**The task:** What's needed: every entry, printed exactly, minus the images.

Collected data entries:
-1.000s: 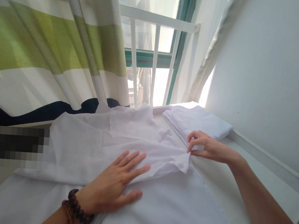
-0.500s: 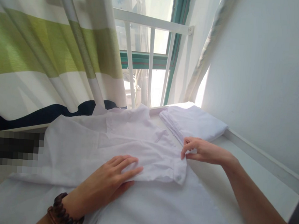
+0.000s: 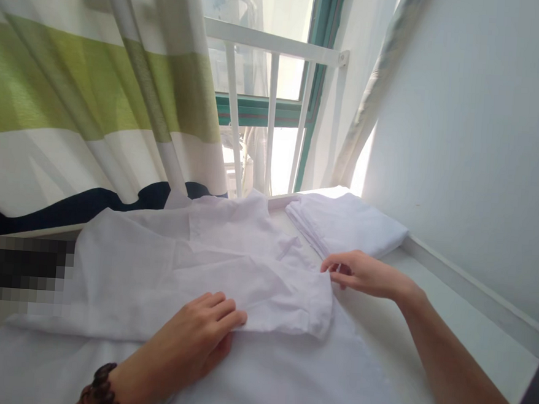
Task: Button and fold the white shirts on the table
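A white shirt (image 3: 125, 278) lies spread over the white surface, one sleeve (image 3: 254, 287) laid across it toward the right. At the sleeve's lower edge, my left hand (image 3: 207, 330) has its fingers curled, gripping the fabric; the thumb is partly hidden. A dark beaded bracelet (image 3: 102, 387) circles that wrist. My right hand (image 3: 352, 272) pinches the upper corner of the cuff (image 3: 320, 304) between thumb and fingers. Creases run along the sleeve between the two hands.
Folded white cloth (image 3: 346, 223) rests beyond my right hand, by the wall. A raised ledge (image 3: 471, 290) edges the white surface (image 3: 408, 335) on the right. Behind stand a white railing (image 3: 276, 42), a window and a green-striped curtain (image 3: 98, 79).
My left hand has drawn back slightly, its fingers going from stretched flat on the sleeve to curled at its edge. The cuff has shifted a little left with my right hand; its button no longer shows.
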A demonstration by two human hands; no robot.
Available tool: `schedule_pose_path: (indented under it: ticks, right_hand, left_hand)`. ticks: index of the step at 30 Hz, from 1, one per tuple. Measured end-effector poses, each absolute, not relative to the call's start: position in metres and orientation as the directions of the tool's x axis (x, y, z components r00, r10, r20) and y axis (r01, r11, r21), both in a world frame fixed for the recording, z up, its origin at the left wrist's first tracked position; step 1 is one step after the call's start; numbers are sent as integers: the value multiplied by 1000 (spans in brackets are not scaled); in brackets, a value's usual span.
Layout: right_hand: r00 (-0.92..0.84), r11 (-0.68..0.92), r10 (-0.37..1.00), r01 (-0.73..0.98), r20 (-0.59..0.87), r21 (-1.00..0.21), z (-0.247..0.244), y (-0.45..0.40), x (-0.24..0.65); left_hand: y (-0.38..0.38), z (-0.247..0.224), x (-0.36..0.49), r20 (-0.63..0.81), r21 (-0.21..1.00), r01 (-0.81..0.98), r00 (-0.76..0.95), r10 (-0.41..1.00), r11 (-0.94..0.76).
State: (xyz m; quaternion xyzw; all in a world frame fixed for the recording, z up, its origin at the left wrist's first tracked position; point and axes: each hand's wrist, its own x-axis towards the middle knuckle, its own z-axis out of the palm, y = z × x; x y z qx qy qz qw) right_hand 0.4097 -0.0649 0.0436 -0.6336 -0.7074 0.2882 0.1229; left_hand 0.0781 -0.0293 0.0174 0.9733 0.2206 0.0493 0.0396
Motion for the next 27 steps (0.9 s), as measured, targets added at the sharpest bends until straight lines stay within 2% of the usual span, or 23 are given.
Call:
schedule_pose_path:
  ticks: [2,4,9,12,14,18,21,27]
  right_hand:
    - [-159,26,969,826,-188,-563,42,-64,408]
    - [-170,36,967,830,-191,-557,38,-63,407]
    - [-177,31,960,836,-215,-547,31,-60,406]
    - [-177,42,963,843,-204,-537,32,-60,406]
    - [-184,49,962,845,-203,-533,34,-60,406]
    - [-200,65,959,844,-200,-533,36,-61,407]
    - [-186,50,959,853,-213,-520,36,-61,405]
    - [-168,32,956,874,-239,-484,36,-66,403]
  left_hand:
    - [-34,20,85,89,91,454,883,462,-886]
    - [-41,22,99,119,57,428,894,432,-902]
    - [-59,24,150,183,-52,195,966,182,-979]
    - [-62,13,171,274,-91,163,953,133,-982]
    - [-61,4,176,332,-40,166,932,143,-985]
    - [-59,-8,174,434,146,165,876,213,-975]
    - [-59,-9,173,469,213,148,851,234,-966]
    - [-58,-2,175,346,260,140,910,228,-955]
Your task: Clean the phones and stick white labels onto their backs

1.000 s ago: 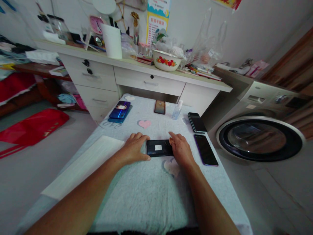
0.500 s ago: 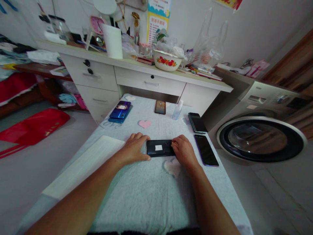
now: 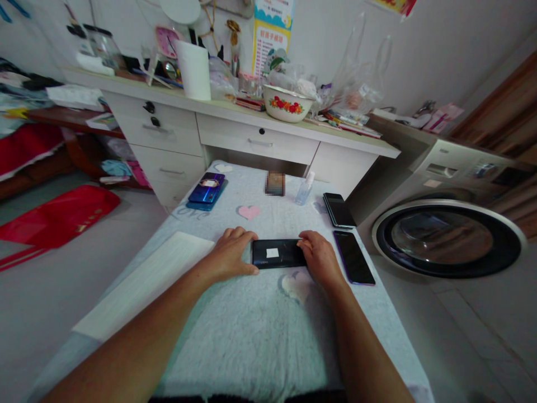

**Solution to this problem:**
-1.000s: 
-0.500s: 
+0.000s: 
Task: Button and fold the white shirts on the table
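A white shirt (image 3: 125, 278) lies spread over the white surface, one sleeve (image 3: 254, 287) laid across it toward the right. At the sleeve's lower edge, my left hand (image 3: 207, 330) has its fingers curled, gripping the fabric; the thumb is partly hidden. A dark beaded bracelet (image 3: 102, 387) circles that wrist. My right hand (image 3: 352, 272) pinches the upper corner of the cuff (image 3: 320, 304) between thumb and fingers. Creases run along the sleeve between the two hands.
Folded white cloth (image 3: 346, 223) rests beyond my right hand, by the wall. A raised ledge (image 3: 471, 290) edges the white surface (image 3: 408, 335) on the right. Behind stand a white railing (image 3: 276, 42), a window and a green-striped curtain (image 3: 98, 79).
My left hand has drawn back slightly, its fingers going from stretched flat on the sleeve to curled at its edge. The cuff has shifted a little left with my right hand; its button no longer shows.
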A demonstration by two human hands; no robot.
Available tool: `schedule_pose_path: (indented under it: ticks, right_hand, left_hand)`. ticks: index of the step at 30 Hz, from 1, one per tuple. Measured end-effector poses, each absolute, not relative to the call's start: position in metres and orientation as the directions of the tool's x axis (x, y, z components r00, r10, r20) and y axis (r01, r11, r21), both in a world frame fixed for the recording, z up, its origin at the left wrist's first tracked position; step 1 is one step after the call's start; numbers are sent as integers: the value multiplied by 1000 (spans in brackets are not scaled); in brackets, a value's usual span.
Layout: right_hand: r00 (-0.92..0.84), r11 (-0.68..0.92), r10 (-0.37..1.00), r01 (-0.73..0.98), r20 (-0.59..0.87), r21 (-1.00..0.21), z (-0.247..0.244), y (-0.45..0.40), x (-0.24..0.65); left_hand: y (-0.38..0.38), z (-0.247..0.224), x (-0.36..0.49), r20 (-0.63..0.81), r21 (-0.21..1.00), r01 (-0.81..0.98), r00 (-0.76..0.95), r10 (-0.41..1.00), r11 (-0.94..0.76).
State: (xyz m; quaternion xyzw; all in a world frame fixed for the recording, z up, its origin at the left wrist's first tracked position; point and axes: each hand's wrist, its own x-axis towards the middle knuckle, its own z-axis out of the palm, y = z × x; x y z qx qy qz qw) right_hand 0.4097 -0.0649 0.0436 -0.6336 -0.7074 0.2882 0.1229; left_hand 0.0781 -0.0293 0.0174 0.9733 0.2206 0.0493 0.0396
Motion for the next 27 steps (0.9 s), as measured, targets added at the sharpest bends until straight lines stay within 2% of the usual span, or 23 are given.
Call:
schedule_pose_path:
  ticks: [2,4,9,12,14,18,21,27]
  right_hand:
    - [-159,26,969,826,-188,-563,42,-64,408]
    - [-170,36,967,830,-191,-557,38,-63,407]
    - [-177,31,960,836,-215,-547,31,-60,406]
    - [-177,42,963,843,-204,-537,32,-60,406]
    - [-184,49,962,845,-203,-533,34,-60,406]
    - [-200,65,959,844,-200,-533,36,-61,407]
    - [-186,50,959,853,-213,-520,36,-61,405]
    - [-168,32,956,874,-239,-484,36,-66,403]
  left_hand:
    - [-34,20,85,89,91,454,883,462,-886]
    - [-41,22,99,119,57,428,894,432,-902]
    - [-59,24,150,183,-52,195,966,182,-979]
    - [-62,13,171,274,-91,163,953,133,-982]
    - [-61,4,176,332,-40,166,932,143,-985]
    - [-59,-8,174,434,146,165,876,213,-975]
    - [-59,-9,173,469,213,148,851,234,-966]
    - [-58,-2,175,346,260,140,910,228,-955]
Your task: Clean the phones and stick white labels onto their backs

1.000 s ago: 
0.500 s ago: 
now: 

The response to the exercise is now finished.